I’d been feeling guilty and miserable up to that point but seeing Ivo meet someone he knew had a strange effect on me. I felt like a parent must when he takes his son back to school at the beginning of term. He’s guilty about leaving the boy but when he sees his son is all right, he’s found a friend, in minutes he’ll have forgotten his family and his home, when he sees that he knows the boy’s fine and he can leave him, certain he’ll be happy. That’s how it was for me. My father had become my son, just as he’d be my father again one day. I was learning how endlessly interchangeable such relationships are.
My relief, or the euphoria it brought, didn’t last long. I’d decided to go for a walk round the town once Ivo had gone and I set off up Main Street towards the Capitol. Ever since we arrived in Juneau I’d been looking forward to this freedom, this being alone, and now I told myself to begin enjoying it.
Without a guide book, I’d no idea what the buildings were apart from the Capitol – more marble pillars – and the little Russian Orthodox church. But I pressed on, walking the grid-plan street
s and those that weren’t in the grid, up to the Governor’s mansion and Gold Creek. There weren’t many people about and hardly any cars. The sky was still without a cloud and the sun still hot and bright.
Back to the waterfront at last and all the way along Egon Drive once more. The Favonia was gone. She must have left while I was exploring the town, gone out on the tide, or whatever the expression is. I hadn’t told Ivo I’d watch her go out but somehow I knew he’d have expected me to do that, come back at five-thirty for that purpose. Now I remembered he’d told me they expected to leave Juneau at five-thirty, and I felt a pang of guilt. Or not guilt perhaps, but something else. I realized I felt Ivo would be cross with me for not being there to see him off. I wasn’t even acting like a bimbo but like a child. Father was back. I was afraid Daddy would be cross with me for not obeying him.
This told me more than anything could have that being with Ivo was bad for me. Continuing with him would just make things worse and worse. He would grow more hectoring and didactic and superior, I more petulant and coy and sulky. It would sap my will and ultimately destroy me. The whole of this trip was misconceived, I should have known better than to have come on it and now I wished I hadn’t. I realized something else as well as I began walking back to the Goncharof, something on a far more mundane level. What on earth was I going to do with myself for twelve days till Ivo came back?

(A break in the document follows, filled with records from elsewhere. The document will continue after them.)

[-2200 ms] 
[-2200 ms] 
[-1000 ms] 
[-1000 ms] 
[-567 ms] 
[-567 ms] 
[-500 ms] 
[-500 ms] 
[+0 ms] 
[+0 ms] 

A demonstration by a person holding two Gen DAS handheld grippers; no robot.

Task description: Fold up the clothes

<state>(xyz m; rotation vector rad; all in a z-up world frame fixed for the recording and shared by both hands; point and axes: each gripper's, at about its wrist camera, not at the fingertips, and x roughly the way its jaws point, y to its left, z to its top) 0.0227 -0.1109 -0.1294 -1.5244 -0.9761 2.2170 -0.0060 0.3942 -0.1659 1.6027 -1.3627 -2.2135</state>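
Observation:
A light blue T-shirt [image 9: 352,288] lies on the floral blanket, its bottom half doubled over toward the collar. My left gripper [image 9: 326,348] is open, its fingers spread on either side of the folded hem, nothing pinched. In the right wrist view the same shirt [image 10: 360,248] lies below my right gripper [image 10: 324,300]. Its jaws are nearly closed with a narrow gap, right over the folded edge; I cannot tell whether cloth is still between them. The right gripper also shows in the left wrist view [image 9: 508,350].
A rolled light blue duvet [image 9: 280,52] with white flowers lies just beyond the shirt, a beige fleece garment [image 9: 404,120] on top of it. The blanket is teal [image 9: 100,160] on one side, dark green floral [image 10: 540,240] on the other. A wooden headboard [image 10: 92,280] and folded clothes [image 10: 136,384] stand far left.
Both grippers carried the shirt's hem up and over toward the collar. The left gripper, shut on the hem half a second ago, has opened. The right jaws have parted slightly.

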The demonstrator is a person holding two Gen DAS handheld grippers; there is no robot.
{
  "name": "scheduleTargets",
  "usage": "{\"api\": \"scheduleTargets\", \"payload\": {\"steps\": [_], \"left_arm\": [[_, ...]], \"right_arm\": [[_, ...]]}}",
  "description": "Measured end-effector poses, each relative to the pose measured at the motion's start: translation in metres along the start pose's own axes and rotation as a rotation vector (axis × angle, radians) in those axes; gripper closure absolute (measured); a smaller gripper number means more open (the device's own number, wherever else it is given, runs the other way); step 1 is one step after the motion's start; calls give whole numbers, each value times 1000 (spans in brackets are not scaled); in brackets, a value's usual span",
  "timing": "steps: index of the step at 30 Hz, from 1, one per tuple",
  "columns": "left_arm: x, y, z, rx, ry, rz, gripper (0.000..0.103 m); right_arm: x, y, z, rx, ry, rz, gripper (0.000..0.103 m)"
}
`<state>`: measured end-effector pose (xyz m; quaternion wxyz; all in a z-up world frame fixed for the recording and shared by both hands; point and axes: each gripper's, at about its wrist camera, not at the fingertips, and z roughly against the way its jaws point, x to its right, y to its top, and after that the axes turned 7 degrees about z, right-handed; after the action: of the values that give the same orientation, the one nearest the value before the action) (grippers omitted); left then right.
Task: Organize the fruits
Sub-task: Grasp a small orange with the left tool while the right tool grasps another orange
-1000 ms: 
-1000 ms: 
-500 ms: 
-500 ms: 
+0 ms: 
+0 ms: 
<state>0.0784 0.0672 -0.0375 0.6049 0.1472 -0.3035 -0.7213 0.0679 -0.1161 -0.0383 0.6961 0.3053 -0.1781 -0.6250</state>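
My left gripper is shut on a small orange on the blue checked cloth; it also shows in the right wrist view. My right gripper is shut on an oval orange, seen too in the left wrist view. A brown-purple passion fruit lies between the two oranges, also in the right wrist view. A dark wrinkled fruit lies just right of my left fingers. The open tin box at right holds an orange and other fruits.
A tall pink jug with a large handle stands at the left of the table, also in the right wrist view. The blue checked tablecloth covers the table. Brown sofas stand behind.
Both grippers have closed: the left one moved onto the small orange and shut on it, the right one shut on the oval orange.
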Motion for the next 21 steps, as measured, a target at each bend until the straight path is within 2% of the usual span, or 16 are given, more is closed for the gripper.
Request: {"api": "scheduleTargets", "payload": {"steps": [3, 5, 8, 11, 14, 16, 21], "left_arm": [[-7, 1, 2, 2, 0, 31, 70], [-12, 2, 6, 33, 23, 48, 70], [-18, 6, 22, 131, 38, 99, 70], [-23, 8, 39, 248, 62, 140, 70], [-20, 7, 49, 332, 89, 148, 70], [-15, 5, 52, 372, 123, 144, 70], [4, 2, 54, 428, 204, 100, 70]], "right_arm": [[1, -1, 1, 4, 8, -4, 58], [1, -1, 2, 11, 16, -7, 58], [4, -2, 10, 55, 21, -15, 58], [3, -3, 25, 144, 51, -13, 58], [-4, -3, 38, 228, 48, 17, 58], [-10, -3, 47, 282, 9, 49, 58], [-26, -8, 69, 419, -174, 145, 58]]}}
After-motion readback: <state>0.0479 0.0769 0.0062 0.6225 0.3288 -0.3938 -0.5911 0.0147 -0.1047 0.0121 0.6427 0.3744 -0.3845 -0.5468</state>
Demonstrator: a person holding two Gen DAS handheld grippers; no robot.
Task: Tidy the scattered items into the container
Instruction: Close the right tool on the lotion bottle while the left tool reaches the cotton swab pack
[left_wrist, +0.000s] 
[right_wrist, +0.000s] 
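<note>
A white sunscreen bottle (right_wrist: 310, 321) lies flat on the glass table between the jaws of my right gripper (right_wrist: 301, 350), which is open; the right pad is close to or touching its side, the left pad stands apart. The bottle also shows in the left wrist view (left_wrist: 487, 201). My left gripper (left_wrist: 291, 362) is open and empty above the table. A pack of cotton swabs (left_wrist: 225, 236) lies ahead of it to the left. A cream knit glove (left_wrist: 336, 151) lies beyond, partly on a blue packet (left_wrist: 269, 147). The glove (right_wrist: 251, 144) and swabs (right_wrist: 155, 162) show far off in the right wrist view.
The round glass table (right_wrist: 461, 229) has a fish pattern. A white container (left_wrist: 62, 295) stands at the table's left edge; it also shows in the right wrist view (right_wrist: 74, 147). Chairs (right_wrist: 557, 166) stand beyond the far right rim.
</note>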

It panicked me. I suppose I hadn’t thought of it before, only of being free. But free to do what? Walk round the cemetery? Visit the museum? And then what? Knowing myself as I thought I did, I imagined picking up someone, boy or girl, in the Red Dog Saloon. Finding some bad company and getting drunk evening after evening. If I avoided that, maybe I could have a lot of big meals and spin out the time spent eating them – but on my own?